START Data

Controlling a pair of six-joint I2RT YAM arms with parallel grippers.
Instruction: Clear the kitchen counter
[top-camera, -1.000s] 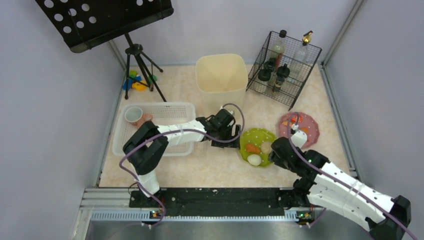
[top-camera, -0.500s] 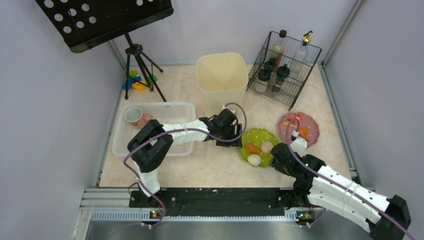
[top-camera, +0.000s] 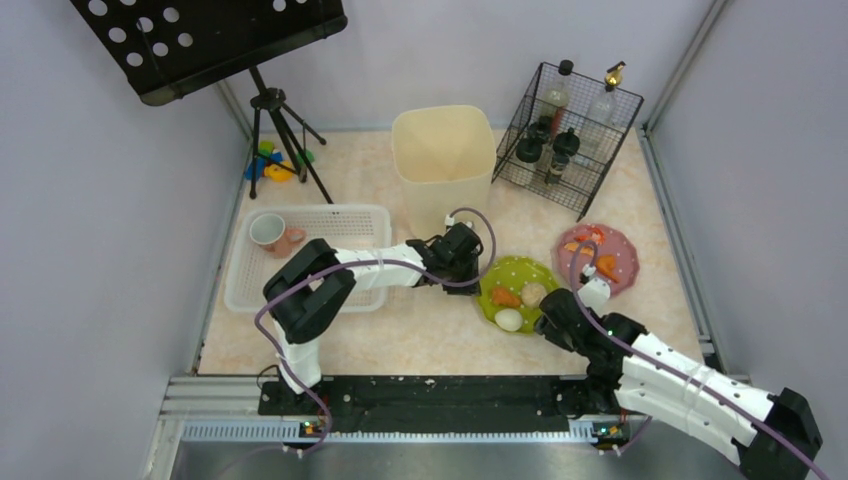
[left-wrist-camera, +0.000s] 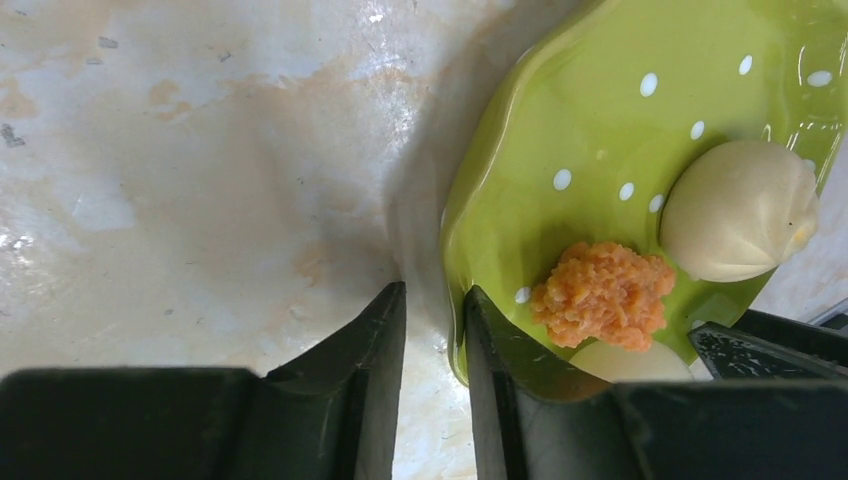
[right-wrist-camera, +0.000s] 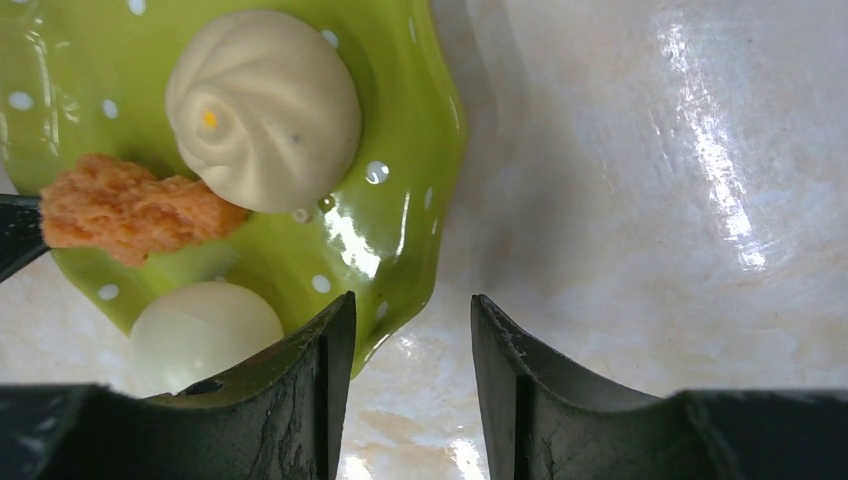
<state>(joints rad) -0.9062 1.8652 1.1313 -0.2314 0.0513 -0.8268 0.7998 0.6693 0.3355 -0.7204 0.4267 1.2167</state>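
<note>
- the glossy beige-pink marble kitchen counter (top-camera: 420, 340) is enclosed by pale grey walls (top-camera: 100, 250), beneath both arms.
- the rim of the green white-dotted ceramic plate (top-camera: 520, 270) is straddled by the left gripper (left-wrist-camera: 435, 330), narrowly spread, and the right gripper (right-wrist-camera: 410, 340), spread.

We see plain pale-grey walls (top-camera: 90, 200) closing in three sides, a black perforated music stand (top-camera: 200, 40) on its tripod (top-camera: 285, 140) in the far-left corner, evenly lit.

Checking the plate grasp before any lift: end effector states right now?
Left end effector: narrow gap astride the green plate rim; grip cannot be told.
Right end effector: open, astride the same plate's rim.
</note>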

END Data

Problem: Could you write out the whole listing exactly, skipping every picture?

Reply to the task:
Controlling a pair of six-joint I2RT YAM arms with parallel grippers.
Instruction: Clear the kitchen counter
[top-camera, -1.000s] 
[top-camera, -0.500s] 
[top-camera, +0.000s] 
[left-wrist-camera, +0.000s] 
[right-wrist-camera, +0.000s] 
<state>(joints rad) -0.9062 1.8652 1.1313 -0.2314 0.0513 -0.8268 0.7998 0.6693 0.3355 -0.7204 0.4267 1.2167</state>
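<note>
- the glossy beige-pink marble kitchen counter (top-camera: 420, 340) is enclosed by pale grey walls (top-camera: 100, 250), beneath both arms.
- the rim of the green white-dotted ceramic plate (top-camera: 520, 270) is straddled by the left gripper (left-wrist-camera: 435, 330), narrowly spread, and the right gripper (right-wrist-camera: 410, 340), spread.

We see plain pale-grey walls (top-camera: 90, 200) closing in three sides, a black perforated music stand (top-camera: 200, 40) on its tripod (top-camera: 285, 140) in the far-left corner, evenly lit.

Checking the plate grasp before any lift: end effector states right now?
Left end effector: narrow gap astride the green plate rim; grip cannot be told.
Right end effector: open, astride the same plate's rim.
</note>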

No part of the exercise remains unanswered.